_Problem to solve_
When you transcribe the listing that follows, keep every line exact and skip any picture.

• • • •

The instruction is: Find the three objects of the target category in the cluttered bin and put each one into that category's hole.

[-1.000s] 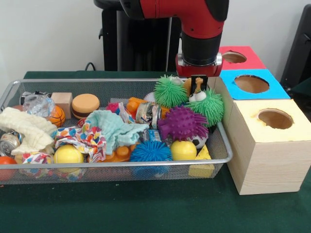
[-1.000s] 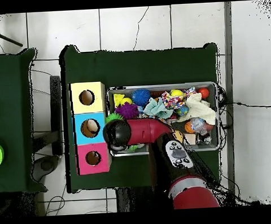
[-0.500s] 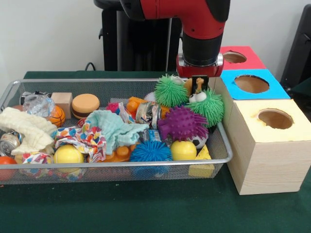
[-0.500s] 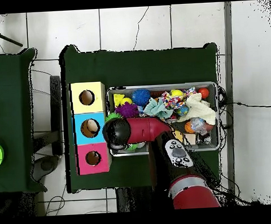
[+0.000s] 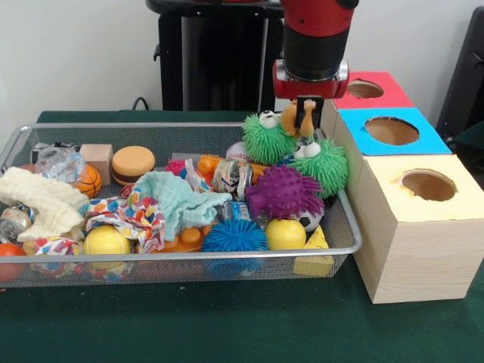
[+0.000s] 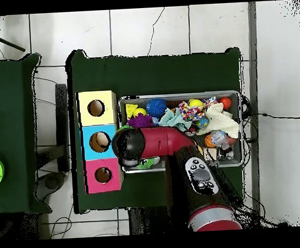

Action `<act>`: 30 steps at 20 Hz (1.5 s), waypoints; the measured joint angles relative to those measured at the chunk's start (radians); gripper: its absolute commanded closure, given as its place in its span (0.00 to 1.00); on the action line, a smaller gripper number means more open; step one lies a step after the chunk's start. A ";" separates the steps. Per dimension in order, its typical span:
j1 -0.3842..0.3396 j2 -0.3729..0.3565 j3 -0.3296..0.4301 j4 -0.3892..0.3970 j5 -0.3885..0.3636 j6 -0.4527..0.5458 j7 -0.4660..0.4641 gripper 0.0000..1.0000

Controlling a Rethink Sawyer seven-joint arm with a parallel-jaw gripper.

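Gripper (image 5: 306, 115): clamped on the orange toy (image 5: 290, 117), above the bin's (image 5: 181, 125) far corner beside the boxes.
Change: arm has risen; orange toy and clinging green spiky ball (image 5: 266, 139) are lifted with it.
Holes: red (image 5: 364, 88), blue (image 5: 391, 130), yellow (image 5: 428, 184), all 3 open.
Meaning: first transfer likely underway; the ball may tag along.

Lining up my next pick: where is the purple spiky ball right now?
Front view: the purple spiky ball lies in the wire bin's right end, below the green spiky balls, above the yellow ball.
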 measured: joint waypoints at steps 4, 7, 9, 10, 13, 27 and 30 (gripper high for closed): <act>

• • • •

_Solved exercise_
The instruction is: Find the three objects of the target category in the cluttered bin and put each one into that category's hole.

[-1.000s] 
[-1.000s] 
[-0.500s] 
[-0.500s] 
[+0.000s] 
[+0.000s] 

Action `<act>`: 30 steps at 20 Hz (1.5 s), waypoints; the measured joint angles relative to those measured at the chunk's start (radians); gripper: its absolute commanded closure, given as its place in its span (0.00 to 1.00); on the action line, a smaller gripper number means more open; step one lies a step after the chunk's start. A ";" separates the steps. Per dimension in order, its typical span:
j1 -0.3842..0.3396 j2 -0.3729..0.3565 j3 -0.3296..0.4301 j4 -0.3892..0.3970 j5 -0.3885..0.3636 j6 -0.4527..0.5458 j7 -0.4660..0.4641 gripper 0.0000..1.0000

Controlling a Rethink Sawyer seven-joint arm with a parallel-jaw gripper.

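Gripper (image 5: 306, 115): clamped on the orange toy (image 5: 290, 117), above the bin's (image 5: 181, 125) far corner beside the boxes.
Change: arm has risen; orange toy and clinging green spiky ball (image 5: 266, 139) are lifted with it.
Holes: red (image 5: 364, 88), blue (image 5: 391, 130), yellow (image 5: 428, 184), all 3 open.
Meaning: first transfer likely underway; the ball may tag along.

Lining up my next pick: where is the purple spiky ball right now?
Front view: the purple spiky ball lies in the wire bin's right end, below the green spiky balls, above the yellow ball.
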 measured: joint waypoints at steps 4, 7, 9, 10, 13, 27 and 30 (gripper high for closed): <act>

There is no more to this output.